** TASK BRIEF **
The output must contain exactly the lines from the top of the listing below through the line containing "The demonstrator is", and no pictures.

** DATASET SECTION **
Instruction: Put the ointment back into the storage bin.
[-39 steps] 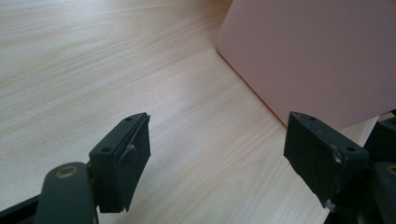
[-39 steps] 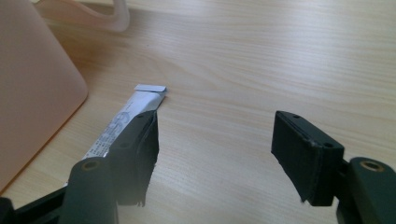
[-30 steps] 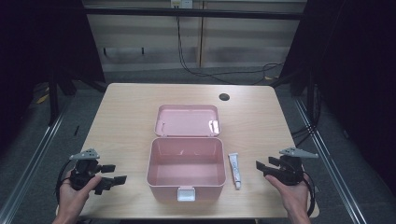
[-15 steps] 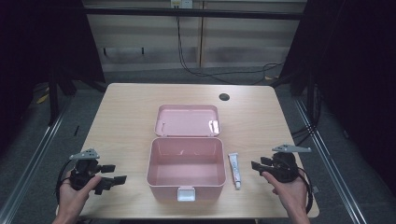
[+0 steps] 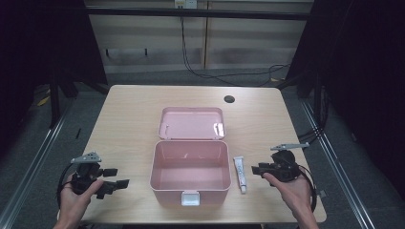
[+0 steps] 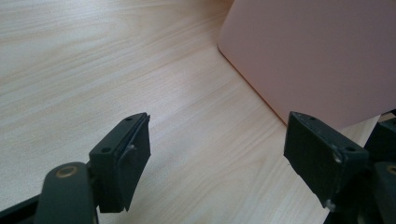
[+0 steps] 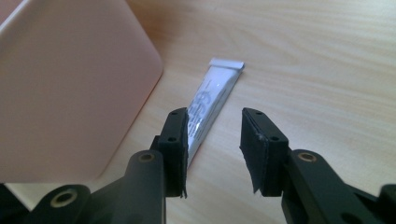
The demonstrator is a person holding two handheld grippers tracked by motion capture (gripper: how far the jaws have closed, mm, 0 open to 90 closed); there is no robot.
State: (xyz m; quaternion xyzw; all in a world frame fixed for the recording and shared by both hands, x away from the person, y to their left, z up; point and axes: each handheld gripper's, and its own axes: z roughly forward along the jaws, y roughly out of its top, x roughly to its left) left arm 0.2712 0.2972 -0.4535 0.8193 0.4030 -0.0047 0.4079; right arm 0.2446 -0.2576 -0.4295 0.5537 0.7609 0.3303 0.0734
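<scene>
Two grippers are in my hands. My right gripper (image 5: 258, 169) has just been closing its jaws to a narrow gap, with nothing pinched between them; in the right gripper view the white tube (image 7: 211, 103) lies flat on the table just beyond the pads, one fingertip (image 7: 180, 135) overlapping its near end, and I cannot tell whether they touch. That tube (image 5: 239, 173) lies just beside the right wall of the open pink box (image 5: 190, 170), whose lid (image 5: 191, 123) is folded back flat. My left gripper (image 5: 114, 177) sits with jaws wide apart, empty, left of the box. Pale wood-grain table (image 5: 129, 119), a dark round hole (image 5: 229, 99) near its far edge; dark room, cables behind. The tube's printing is too blurred to read.
</scene>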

** EXERCISE RESPONSE **
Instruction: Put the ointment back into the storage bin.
[-39 steps] 
[-39 steps] 
[-30 steps] 
[-15 steps] 
[+0 steps] 
[+0 steps] 
[+0 steps] 
The demonstrator is a person holding two handheld grippers tracked by motion capture (gripper: how far the jaws have closed, mm, 0 open to 90 closed); there is no robot.

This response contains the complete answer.